The ‘mehendi’ marks the end of the pre‐wedding rituals and the wedding ceremonies begin. A set of rituals are followed in the bride and groom’s homes before they get together for the wedding ceremony.


Haldi – Wedding preparations begin with the bride being beautified with the application of a paste of turmeric and mustard oil. Post this ritual, the bride and groom are not allowed to meet each other until the wedding day.


Chuda – On the actual wedding day, all family members touch a set of red and cream‐ivory bangles which will be presented by the uncle to the bride. This will be worn by the bride as part of her wedding attire but she does not see these bangles until she is dressed up for her wedding. Close family and friends tie gold plated dangling ornaments called ‘kaliras’ to a bangle on each wrist.


Ghodi charna – Once the groom is dressed and has been protected from evil, he is set for the final ceremony which is ‘getting on the horse’. The groom makes his way to the wedding venue on a horse that has been fed and adorned by his sisters and cousins.


After a series of rituals in both homes, the wedding ceremony takes place at either the temple, gurdwara or a generic wedding venue.

Varmala – After these introductions, the bride and groom meet for the exchange of the garland of flowers. This ceremony signifies the acceptance and love they have towards each other while stating that from hereon they will live with each other. While both the families tease the couple and an atmosphere of fun and frolic is built, an auspicious time is chosen for the wedding ceremony.
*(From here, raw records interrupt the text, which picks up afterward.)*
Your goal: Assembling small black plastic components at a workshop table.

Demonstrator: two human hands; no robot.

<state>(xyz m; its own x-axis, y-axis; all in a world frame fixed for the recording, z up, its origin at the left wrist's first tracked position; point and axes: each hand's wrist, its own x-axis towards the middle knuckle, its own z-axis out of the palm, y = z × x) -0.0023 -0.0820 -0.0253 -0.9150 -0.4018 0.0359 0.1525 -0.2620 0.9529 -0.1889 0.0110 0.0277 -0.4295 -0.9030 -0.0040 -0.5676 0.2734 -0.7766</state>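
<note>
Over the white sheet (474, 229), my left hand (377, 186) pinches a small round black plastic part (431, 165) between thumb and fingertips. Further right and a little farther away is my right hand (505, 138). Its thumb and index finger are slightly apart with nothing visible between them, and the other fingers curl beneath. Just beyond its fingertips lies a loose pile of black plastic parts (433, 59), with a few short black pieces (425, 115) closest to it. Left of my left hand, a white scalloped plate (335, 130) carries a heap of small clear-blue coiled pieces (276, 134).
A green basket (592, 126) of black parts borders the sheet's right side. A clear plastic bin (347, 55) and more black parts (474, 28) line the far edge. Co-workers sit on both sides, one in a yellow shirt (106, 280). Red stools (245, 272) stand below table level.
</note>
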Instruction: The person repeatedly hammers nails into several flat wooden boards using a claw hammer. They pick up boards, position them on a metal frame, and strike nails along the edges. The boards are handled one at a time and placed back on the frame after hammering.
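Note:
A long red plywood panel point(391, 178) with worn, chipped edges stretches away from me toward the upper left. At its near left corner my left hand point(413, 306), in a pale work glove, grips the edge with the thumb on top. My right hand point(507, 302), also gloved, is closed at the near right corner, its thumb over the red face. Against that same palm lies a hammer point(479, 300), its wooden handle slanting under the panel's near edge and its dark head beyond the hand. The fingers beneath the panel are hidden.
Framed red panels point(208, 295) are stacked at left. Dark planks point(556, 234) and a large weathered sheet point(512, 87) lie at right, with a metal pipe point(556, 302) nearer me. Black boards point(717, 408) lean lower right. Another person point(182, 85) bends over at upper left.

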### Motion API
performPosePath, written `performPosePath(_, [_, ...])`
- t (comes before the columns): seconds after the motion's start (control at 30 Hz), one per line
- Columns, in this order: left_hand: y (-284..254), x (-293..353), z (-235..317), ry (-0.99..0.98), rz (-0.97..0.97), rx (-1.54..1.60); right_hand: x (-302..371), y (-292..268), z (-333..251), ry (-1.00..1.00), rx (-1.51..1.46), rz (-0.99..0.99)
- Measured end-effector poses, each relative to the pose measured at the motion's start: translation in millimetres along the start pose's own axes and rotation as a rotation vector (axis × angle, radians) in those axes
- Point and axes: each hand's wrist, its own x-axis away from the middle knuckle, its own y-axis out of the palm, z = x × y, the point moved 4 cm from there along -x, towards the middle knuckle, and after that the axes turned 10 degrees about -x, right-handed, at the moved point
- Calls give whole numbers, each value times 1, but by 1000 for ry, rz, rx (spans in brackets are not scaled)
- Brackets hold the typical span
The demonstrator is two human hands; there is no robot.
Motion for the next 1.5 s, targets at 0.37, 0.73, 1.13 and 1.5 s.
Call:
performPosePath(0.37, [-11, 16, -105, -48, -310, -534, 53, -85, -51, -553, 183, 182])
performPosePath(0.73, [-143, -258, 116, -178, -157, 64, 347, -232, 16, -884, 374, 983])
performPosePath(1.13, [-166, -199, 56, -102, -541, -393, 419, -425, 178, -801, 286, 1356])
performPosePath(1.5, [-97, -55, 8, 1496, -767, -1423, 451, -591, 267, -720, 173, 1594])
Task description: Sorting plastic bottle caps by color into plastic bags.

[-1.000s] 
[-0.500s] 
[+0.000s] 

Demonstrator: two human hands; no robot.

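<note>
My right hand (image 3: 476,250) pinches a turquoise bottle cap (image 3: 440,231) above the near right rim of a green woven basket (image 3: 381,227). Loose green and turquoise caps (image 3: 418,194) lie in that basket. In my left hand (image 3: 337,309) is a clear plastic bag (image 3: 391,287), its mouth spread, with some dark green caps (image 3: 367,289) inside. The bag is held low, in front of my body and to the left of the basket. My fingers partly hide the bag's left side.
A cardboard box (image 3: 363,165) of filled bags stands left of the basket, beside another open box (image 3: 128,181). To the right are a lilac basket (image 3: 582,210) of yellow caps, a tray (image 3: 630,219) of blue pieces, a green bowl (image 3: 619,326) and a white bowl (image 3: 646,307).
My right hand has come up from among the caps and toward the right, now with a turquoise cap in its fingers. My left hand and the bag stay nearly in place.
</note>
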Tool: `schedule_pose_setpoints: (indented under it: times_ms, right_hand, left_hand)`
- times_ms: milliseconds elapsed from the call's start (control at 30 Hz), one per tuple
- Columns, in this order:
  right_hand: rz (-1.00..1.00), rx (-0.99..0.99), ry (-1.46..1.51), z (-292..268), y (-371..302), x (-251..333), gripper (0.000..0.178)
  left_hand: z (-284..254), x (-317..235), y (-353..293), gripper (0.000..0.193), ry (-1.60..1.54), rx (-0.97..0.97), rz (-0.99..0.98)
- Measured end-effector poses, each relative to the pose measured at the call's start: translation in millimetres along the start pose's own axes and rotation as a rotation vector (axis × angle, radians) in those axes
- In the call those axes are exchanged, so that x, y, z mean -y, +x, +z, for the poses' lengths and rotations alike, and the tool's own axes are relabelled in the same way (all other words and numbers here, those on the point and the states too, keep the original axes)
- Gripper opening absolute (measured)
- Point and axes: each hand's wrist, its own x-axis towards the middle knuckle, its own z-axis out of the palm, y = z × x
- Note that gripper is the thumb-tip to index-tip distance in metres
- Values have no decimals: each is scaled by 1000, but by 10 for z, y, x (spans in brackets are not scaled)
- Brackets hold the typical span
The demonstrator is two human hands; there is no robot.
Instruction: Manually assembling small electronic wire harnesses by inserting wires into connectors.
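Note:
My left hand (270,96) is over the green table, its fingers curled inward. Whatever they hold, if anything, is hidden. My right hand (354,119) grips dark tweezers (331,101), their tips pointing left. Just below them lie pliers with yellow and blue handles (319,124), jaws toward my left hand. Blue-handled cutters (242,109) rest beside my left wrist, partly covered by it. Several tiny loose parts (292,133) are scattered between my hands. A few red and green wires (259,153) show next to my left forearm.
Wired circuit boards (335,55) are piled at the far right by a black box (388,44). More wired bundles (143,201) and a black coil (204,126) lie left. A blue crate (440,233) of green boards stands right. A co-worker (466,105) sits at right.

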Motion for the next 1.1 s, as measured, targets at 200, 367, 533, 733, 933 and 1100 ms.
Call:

Kanyadaan – As per Indian traditions, a father gives away his daughter at the time of marriage. In order to get his daughter married he first places a ring on the groom’s finger after which the actual wedding ceremony can begin.

Phere ‐- The main part of a Hindu wedding is the circum-ambulations which take place in front of a sacred fire. The fire in a Hindu wedding is generally encircled even times after which the bride and groom are pronounced husband and wife. The groom applies red vermilion powder to the centre of the bride’s head and then wears her a black and gold beaded necklace called the ‘mangalsutra’, both which are the identity of a married Hindu woman.


Joota Chupai – While the ceremonies are being performed, the bride’s sisters and friends indulge in a tradition of stealing the groom’s shoes. In order to give him back his shoes so he can go home with his bride, the groom generally has to pay a price. This is usually in the form of gold rings for the bride’s sisters and silver rings for the cousins.

Vidaai – Once married, the bride departs her parents home throwing puffed rice over her head. Accompanied by her brothers, she makes her way to her new home.At her husband’s house, she is welcomed by her mother in law who circles a glass of water thrice around the head of her daughter in law before welcoming her in.


Pani bharna – The girl then steps in to her new home by using her right foot to knock a vessel filled with mustard oil which has been placed at the entrance. This is followed by a prayer offered by the couple in their room and blessings taken from the elders.
This brings them to the end of the wedding rituals and to the start of a new life filled with love, happiness and health for both.

Phere dalna – The following day, the bride’s brother picks the newly wed couple and takes them to the bride’s house so the couple can spend a day with her parents.